**Assigned task**
Give back, exactly as written, the lines from the first line of the data below through the line with "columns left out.", and omit the pictures.

**Records from a dataset**
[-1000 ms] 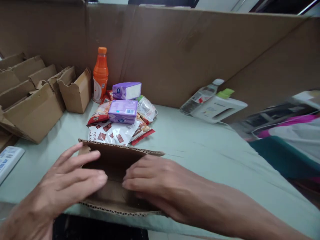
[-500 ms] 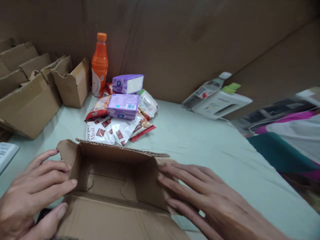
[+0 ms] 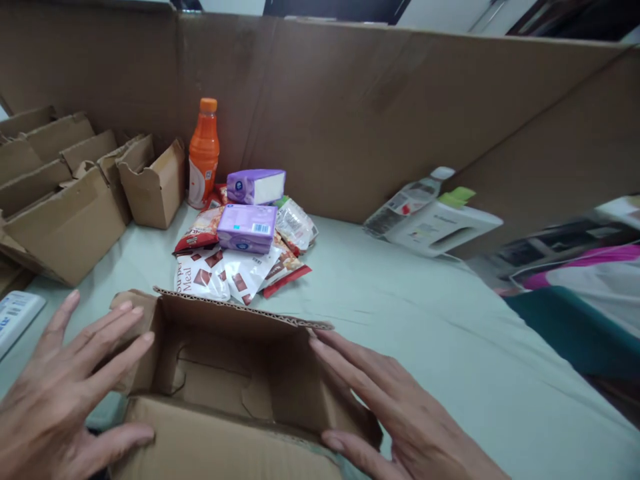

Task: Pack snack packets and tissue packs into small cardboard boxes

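An open cardboard box (image 3: 225,443) lies in front of me with its lid flap folded toward me. Its inside is bare, and the slotted bottom flaps show. My left hand (image 3: 75,393) is open, with fingers spread over the box's left side flap and the thumb on the near edge. On the opposite side, my right hand (image 3: 395,407) has its fingers stretched along the right side flap, thumb by the near right corner. Just beyond the box lie a white snack bag (image 3: 200,275) and a purple tissue pack (image 3: 247,229), with a second purple tissue pack (image 3: 255,187) behind.
An orange drink bottle (image 3: 203,157) stands behind the pile of snack bags. Several cardboard boxes (image 3: 75,223) stand at the left, above a white device (image 3: 20,317). Toward the back right are a clear bottle (image 3: 405,203) and a white jug (image 3: 440,223), before a cardboard wall (image 3: 340,120).
The view has tipped up, so the wall's top edge now shows. My left fingers have spread and lifted somewhat. My right hand has shifted along the right flap, which now leans outward.
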The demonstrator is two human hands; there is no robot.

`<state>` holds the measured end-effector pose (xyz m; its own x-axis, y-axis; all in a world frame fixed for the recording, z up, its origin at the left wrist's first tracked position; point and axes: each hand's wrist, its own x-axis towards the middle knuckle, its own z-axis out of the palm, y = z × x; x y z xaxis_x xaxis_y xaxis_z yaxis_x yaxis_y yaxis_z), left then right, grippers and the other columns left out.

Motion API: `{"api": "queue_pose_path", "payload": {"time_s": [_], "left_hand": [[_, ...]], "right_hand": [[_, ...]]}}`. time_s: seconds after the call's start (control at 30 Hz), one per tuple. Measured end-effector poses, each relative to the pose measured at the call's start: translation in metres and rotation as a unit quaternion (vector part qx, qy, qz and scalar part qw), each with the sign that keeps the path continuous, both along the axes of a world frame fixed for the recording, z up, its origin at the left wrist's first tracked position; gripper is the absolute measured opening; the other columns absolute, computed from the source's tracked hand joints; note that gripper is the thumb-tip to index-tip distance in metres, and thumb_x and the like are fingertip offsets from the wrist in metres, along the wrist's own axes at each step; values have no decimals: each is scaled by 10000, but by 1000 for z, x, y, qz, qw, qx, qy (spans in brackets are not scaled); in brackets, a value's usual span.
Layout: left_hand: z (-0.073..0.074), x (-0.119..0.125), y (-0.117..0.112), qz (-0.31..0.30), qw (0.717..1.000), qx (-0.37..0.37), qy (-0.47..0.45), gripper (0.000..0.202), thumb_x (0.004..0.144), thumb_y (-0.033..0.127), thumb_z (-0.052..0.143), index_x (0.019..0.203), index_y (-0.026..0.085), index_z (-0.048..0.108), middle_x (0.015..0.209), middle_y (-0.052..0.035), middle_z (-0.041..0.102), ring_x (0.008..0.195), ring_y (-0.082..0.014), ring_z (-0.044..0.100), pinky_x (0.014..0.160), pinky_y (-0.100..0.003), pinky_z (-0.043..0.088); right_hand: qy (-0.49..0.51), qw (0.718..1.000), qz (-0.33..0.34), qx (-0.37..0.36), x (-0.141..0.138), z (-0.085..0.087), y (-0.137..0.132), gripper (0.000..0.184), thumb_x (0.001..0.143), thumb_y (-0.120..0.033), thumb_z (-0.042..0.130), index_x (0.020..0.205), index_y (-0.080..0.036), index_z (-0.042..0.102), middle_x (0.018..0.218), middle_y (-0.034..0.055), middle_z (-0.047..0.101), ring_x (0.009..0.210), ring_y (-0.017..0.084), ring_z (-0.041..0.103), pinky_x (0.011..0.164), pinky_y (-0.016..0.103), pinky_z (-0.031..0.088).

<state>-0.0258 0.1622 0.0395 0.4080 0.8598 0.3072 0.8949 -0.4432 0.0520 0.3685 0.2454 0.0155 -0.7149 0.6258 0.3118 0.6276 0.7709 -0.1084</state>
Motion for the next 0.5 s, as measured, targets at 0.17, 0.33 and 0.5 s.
{"api": "queue_pose_path", "payload": {"time_s": [0.17,0.33,0.5], "left_hand": [[17,7,9,-12,1000,-9,28,633,944,411,661,1541,332,468,1648,-26,464,1457,-323,506,1324,-593,69],[20,11,27,-37,999,-3,5,695,846,480,756,1490,303,561,1560,-90,564,1321,-369,601,1119,-551,484],[18,14,42,-24,999,-41,13,899,663,547,910,1453,244,607,1545,-174,561,1275,-448,614,996,-613,560]], "right_hand": [[-56,998,28,17,-10,16,21,658,1026,-447,531,1615,-209,358,1372,183,688,1129,336,721,865,503,630],[-38,999,10,7,-21,12,36,597,1006,-352,554,1557,-173,410,984,107,753,826,268,713,719,418,610],[-15,999,-1,-50,-18,13,38,597,1008,-396,573,1558,-201,447,881,61,732,724,225,680,650,359,588]]}}
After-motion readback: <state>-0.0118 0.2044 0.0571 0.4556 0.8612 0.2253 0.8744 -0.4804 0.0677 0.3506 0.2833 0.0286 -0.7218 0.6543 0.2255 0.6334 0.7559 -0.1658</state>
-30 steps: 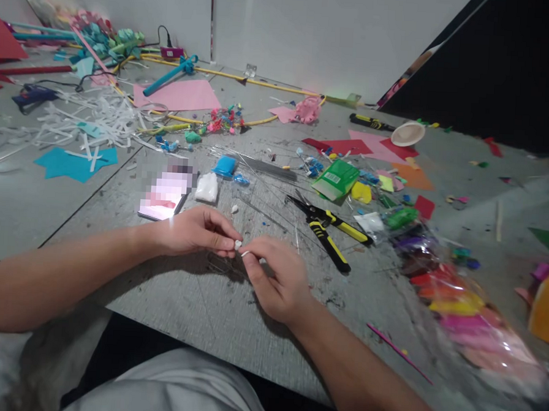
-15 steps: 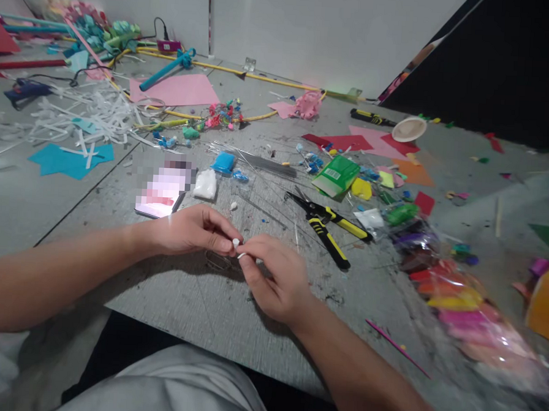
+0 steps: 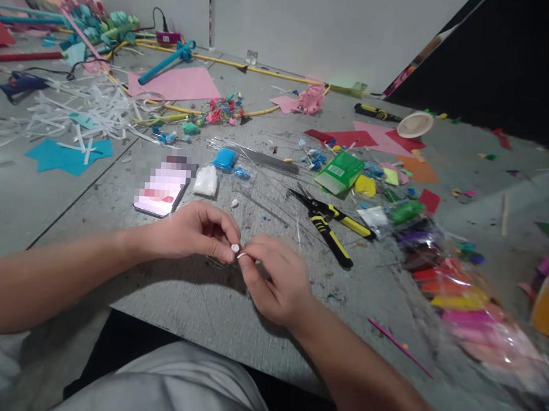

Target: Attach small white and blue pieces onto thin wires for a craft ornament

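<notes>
My left hand (image 3: 199, 231) pinches a small round white piece of clay (image 3: 235, 248) between thumb and forefinger. Close beside it, my right hand (image 3: 275, 278) is closed on a thin white strip of clay (image 3: 241, 255) that pokes out at its fingertips. Both hands meet just above the grey table. A bag of white clay (image 3: 206, 182) and a bag of blue clay (image 3: 224, 159) lie beyond them, with a tiny white lump (image 3: 235, 203) nearer. To the left rests a phone (image 3: 162, 187) with its screen lit and partly blurred.
Yellow-and-black pliers (image 3: 331, 227) lie right of my hands, with thin wires (image 3: 263, 159) behind. A green packet (image 3: 339, 172) and bags of coloured clay (image 3: 476, 308) spread along the right. A pink pointed stick (image 3: 400, 347) lies near the front; white paper strips (image 3: 95, 110) heap at the left.
The white piece in my left fingers has turned, showing more of its round face, and the fingertips have drawn slightly apart. The camera view has shifted a little.
</notes>
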Demonstrator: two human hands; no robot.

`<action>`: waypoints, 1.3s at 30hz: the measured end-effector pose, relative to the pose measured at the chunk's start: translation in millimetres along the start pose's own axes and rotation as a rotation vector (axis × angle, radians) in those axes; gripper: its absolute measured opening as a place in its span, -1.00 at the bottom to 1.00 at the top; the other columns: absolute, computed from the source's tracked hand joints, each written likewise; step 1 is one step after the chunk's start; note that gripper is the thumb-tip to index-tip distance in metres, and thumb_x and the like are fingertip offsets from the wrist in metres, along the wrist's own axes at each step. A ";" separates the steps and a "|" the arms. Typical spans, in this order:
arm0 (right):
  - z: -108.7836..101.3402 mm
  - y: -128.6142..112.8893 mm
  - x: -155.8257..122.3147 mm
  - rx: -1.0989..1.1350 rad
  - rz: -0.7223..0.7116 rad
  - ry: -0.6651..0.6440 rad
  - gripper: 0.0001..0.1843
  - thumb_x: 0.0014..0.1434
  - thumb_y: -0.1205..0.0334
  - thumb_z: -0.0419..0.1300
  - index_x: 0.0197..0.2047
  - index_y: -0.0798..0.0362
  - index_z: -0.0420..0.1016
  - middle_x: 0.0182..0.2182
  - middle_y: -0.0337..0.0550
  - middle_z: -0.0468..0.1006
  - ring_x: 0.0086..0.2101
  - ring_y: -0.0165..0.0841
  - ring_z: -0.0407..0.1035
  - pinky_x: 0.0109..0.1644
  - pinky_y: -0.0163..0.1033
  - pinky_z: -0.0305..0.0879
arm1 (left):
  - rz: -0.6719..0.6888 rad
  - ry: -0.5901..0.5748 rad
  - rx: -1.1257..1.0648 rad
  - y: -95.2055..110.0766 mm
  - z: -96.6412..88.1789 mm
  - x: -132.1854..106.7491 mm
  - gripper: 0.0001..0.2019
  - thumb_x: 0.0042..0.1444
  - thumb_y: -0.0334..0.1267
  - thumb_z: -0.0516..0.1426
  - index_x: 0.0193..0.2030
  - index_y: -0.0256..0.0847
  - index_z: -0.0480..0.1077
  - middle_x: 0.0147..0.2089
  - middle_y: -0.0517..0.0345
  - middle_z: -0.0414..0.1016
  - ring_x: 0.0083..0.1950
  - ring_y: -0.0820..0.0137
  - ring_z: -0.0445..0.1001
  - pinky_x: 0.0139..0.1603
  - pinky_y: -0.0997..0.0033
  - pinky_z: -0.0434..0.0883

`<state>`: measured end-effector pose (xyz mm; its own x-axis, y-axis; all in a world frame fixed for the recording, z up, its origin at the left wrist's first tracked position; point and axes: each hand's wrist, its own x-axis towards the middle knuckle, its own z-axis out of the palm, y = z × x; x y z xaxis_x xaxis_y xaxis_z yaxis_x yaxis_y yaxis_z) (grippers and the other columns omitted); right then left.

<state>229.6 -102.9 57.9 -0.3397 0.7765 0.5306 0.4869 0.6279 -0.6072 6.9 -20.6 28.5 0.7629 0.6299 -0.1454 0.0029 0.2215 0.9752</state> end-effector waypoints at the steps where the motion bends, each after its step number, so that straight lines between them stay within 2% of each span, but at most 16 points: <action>1: 0.2 0.1 0.0 0.001 0.000 -0.004 -0.91 0.20 0.38 0.08 -0.25 0.01 0.35 -0.39 -0.23 0.49 -0.37 -0.41 0.40 -0.25 -0.29 0.41 | 0.010 -0.005 -0.003 -1.0 -0.1 0.1 -0.52 0.07 0.02 0.86 -0.21 -0.23 0.82 -0.13 0.04 0.83 -0.22 0.37 0.74 -0.13 0.40 0.68; 4: 0.6 0.9 -0.2 0.014 -0.002 -0.023 -0.93 0.20 0.37 0.09 -0.26 0.03 0.36 -0.39 -0.22 0.49 -0.37 -0.42 0.40 -0.25 -0.30 0.41 | 0.036 -0.030 -0.021 -3.5 -1.8 0.3 -0.49 0.15 0.05 0.84 -0.20 -0.29 0.80 -0.14 0.02 0.82 -0.21 0.38 0.75 -0.12 0.42 0.68; 7: 1.1 1.4 -0.6 0.028 -0.010 -0.034 -0.95 0.20 0.37 0.10 -0.26 0.05 0.36 -0.40 -0.22 0.48 -0.37 -0.43 0.40 -0.25 -0.31 0.41 | 0.031 -0.045 -0.028 -2.6 -2.8 -0.4 -0.48 0.13 0.05 0.85 -0.22 -0.29 0.78 -0.14 0.02 0.81 -0.19 0.34 0.77 -0.10 0.39 0.70; 14: 1.7 1.0 -1.1 0.039 0.001 -0.047 -0.94 0.20 0.38 0.09 -0.27 0.05 0.35 -0.39 -0.21 0.48 -0.36 -0.42 0.42 -0.24 -0.30 0.43 | -0.049 -0.028 -0.005 5.9 1.5 -4.6 -0.53 0.14 -0.15 0.84 -0.20 -0.34 0.73 -0.13 0.06 0.82 -0.14 0.39 0.76 -0.02 0.44 0.66; 24: 3.5 1.5 -1.1 -0.022 0.035 -0.052 -0.93 0.23 0.33 0.07 -0.29 0.04 0.35 -0.43 -0.23 0.46 -0.39 -0.44 0.38 -0.29 -0.32 0.39 | 0.013 -0.020 -0.013 -4.2 -2.7 -1.1 -0.46 0.08 0.03 0.87 -0.25 -0.27 0.75 -0.17 0.06 0.81 -0.18 0.33 0.82 -0.08 0.39 0.75; 28: 4.5 1.4 -1.4 -0.106 0.003 -0.028 -0.89 0.22 0.33 0.08 -0.36 0.06 0.33 -0.48 -0.24 0.42 -0.45 -0.45 0.32 -0.35 -0.33 0.32 | 0.009 -0.002 -0.001 -5.6 -3.0 -0.4 -0.44 0.06 0.08 0.88 -0.25 -0.26 0.76 -0.21 0.03 0.81 -0.21 0.32 0.81 -0.11 0.40 0.76; 32: 4.7 2.5 -3.6 -0.232 -0.080 0.014 -0.75 0.17 0.33 0.14 -0.53 0.05 0.21 -0.56 -0.26 0.35 -0.50 -0.45 0.22 -0.42 -0.30 0.21 | 0.001 0.021 0.026 -3.9 -0.4 -0.7 -0.47 0.04 0.03 0.88 -0.27 -0.24 0.76 -0.20 0.05 0.81 -0.22 0.32 0.79 -0.12 0.37 0.77; 36: 4.7 2.9 -6.1 -0.301 -0.144 0.040 -0.67 0.14 0.34 0.16 -0.58 0.03 0.14 -0.61 -0.30 0.26 -0.54 -0.45 0.12 -0.47 -0.27 0.07 | 0.026 0.016 0.052 -10.6 -1.9 -1.1 -0.54 0.12 -0.05 0.84 -0.20 -0.27 0.80 -0.11 0.02 0.85 -0.17 0.37 0.78 -0.07 0.42 0.73; 39: 5.3 2.4 -7.0 -0.290 -0.143 0.067 -0.66 0.14 0.34 0.16 -0.58 0.03 0.12 -0.61 -0.31 0.25 -0.55 -0.45 0.10 -0.48 -0.28 0.06 | 0.033 -0.015 0.058 -18.8 -5.5 -0.5 -0.53 0.19 0.01 0.81 -0.13 -0.30 0.82 -0.08 -0.01 0.86 -0.14 0.35 0.78 -0.04 0.38 0.72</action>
<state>228.9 -106.5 49.6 -0.3720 0.6705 0.6420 0.6503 0.6817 -0.3352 2.9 -21.0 9.4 0.7726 0.6251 -0.1114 0.0152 0.1571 0.9875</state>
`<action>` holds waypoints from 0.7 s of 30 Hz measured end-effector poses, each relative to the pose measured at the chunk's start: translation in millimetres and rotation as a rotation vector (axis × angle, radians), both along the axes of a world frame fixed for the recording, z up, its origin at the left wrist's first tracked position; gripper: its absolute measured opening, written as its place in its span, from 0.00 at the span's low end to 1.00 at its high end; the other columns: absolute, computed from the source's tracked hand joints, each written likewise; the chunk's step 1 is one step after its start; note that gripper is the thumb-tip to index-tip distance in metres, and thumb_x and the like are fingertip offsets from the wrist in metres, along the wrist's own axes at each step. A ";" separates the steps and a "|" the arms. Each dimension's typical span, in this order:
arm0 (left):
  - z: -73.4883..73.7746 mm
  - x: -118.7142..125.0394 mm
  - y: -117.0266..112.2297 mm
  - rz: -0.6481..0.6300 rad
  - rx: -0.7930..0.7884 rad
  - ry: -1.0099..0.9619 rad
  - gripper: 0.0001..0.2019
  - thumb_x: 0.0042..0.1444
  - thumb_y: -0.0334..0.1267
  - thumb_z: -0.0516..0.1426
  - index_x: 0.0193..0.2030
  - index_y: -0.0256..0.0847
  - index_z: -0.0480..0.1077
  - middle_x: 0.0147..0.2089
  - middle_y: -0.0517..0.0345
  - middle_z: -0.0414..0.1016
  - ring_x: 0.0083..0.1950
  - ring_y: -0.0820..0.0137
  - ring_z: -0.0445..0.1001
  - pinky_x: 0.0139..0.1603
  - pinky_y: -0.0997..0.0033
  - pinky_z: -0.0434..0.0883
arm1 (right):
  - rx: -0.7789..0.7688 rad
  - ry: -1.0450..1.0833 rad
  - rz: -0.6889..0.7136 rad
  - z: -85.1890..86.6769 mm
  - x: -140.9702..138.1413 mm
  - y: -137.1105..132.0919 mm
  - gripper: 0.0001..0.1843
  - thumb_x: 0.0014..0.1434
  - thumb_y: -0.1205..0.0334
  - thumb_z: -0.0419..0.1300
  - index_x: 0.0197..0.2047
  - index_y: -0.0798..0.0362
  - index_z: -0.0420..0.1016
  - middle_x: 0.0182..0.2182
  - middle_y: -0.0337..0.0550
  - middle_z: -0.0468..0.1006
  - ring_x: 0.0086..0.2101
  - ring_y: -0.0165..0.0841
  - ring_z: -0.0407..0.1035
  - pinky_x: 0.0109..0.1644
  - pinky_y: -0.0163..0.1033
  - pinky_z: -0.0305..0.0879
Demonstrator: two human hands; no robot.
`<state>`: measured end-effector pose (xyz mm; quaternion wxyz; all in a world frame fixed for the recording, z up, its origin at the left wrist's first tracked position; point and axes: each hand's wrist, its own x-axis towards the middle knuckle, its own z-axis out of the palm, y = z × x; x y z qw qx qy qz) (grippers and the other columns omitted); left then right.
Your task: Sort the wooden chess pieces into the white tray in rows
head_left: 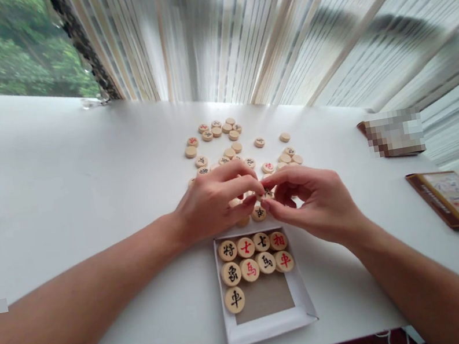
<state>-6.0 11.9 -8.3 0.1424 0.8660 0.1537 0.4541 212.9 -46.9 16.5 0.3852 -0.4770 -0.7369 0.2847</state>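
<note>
My left hand and my right hand meet over a group of wooden xiangqi pieces. Both have curled fingers, their tips closed around one xiangqi piece that is mostly covered. Just below them lies a piece with a black character. Nearer to me is a shallow white box with a grey-brown bottom. Its two upper rows are filled with face-up pieces in black and red, among them a red piece. One black piece sits at the left of the third row.
Loose pieces lie scattered beyond my hands, some face up, some blank side up. At the right are a brown picture-covered box and another brown object, partly blurred out. A striped curtain hangs behind the white table.
</note>
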 end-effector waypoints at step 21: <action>1.7 2.8 5.4 0.090 -0.156 -0.199 0.14 0.55 0.19 0.55 0.42 0.34 0.79 0.40 0.53 0.81 0.31 0.75 0.75 0.29 0.76 0.73 | 0.212 -0.127 0.460 20.7 -31.8 -50.4 0.09 0.61 0.72 0.68 0.47 0.59 0.80 0.36 0.48 0.82 0.36 0.35 0.72 0.40 0.39 0.73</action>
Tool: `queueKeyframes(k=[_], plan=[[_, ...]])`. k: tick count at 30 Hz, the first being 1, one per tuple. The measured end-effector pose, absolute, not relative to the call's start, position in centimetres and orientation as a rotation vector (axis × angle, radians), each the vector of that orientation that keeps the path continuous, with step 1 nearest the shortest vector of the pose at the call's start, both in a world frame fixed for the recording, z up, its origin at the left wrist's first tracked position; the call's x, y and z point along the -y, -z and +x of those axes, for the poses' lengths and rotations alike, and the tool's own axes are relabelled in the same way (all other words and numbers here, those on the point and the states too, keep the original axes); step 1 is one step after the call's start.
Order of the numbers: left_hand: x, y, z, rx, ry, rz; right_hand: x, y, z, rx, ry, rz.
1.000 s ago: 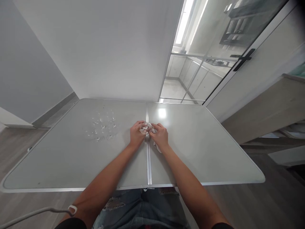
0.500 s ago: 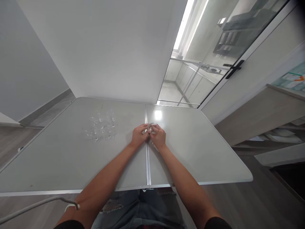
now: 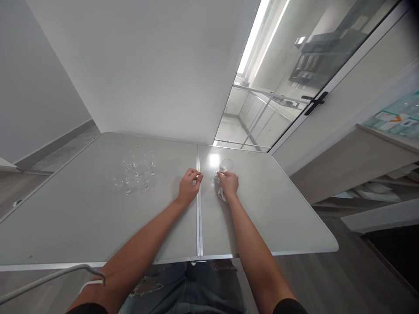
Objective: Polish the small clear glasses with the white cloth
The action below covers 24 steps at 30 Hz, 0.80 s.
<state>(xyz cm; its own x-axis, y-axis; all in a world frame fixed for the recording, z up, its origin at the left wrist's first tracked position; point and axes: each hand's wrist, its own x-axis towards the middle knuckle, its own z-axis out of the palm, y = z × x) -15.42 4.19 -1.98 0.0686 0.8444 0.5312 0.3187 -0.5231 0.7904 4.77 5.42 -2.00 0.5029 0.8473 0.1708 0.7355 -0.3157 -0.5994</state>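
I have the bench [image 3: 278, 209] running wide, its pale rim cut off at the left of my view and rounding at the near right corner; a metal seam [image 3: 200, 226] splits the top between the hands. A broad stretch of surface lies right of the right hand [image 3: 220, 174], and another lies left of the left forearm, while the far edge backs onto a white wall [image 3: 147, 69] and, farther right, a glazed door [image 3: 262, 109] with a black handle [image 3: 316, 103]. Beyond the right edge I see a wooden shelf unit [image 3: 360, 161]. A grey cable [image 3: 42, 284] curves in at lower left to the left forearm, which also has a white loop [image 3: 87, 284] by it. Just under the right hand sits a crumpled pale cloth [image 3: 222, 195]. The right hand grips a clear glass [image 3: 226, 164], its round outline showing past the fingers; I can't tell whether it touches the bench. The left hand [image 3: 200, 175] is loosely curled beside the seam, thumb near forefinger, and I can't tell if anything is in it. Well to its left stands a cluster of clear glasses [image 3: 136, 175], too transparent for me to count.
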Motion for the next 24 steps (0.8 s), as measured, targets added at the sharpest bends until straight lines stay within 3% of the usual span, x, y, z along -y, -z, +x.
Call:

**Solution**
[-1000 ms] 
[-500 ms] 
[+0 ms] 

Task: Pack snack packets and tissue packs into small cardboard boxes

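An open cardboard box (image 3: 225,443) lies in front of me with its lid flap folded toward me. Its inside is bare, and the slotted bottom flaps show. My left hand (image 3: 75,393) is open, with fingers spread over the box's left side flap and the thumb on the near edge. On the opposite side, my right hand (image 3: 395,407) has its fingers stretched along the right side flap, thumb by the near right corner. Just beyond the box lie a white snack bag (image 3: 200,275) and a purple tissue pack (image 3: 247,229), with a second purple tissue pack (image 3: 255,187) behind.
An orange drink bottle (image 3: 203,157) stands behind the pile of snack bags. Several cardboard boxes (image 3: 75,223) stand at the left, above a white device (image 3: 20,317). Toward the back right are a clear bottle (image 3: 405,203) and a white jug (image 3: 440,223), before a cardboard wall (image 3: 340,120).
The view has tipped up, so the wall's top edge now shows. My left fingers have spread and lifted somewhat. My right hand has shifted along the right flap, which now leans outward.
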The demonstrator is two human hands; there is no robot.

`<state>` holds the measured end-effector pose (xyz m; its own x-axis, y-axis; all in a world frame fixed for the recording, z up, its origin at the left wrist's first tracked position; point and axes: each hand's wrist, its own x-axis towards the middle knuckle, its own z-axis out of the palm, y = z × x; x y z xaxis_x xaxis_y xaxis_z yaxis_x yaxis_y yaxis_z), left then right, grippers and the other columns left out.

This answer is now finished.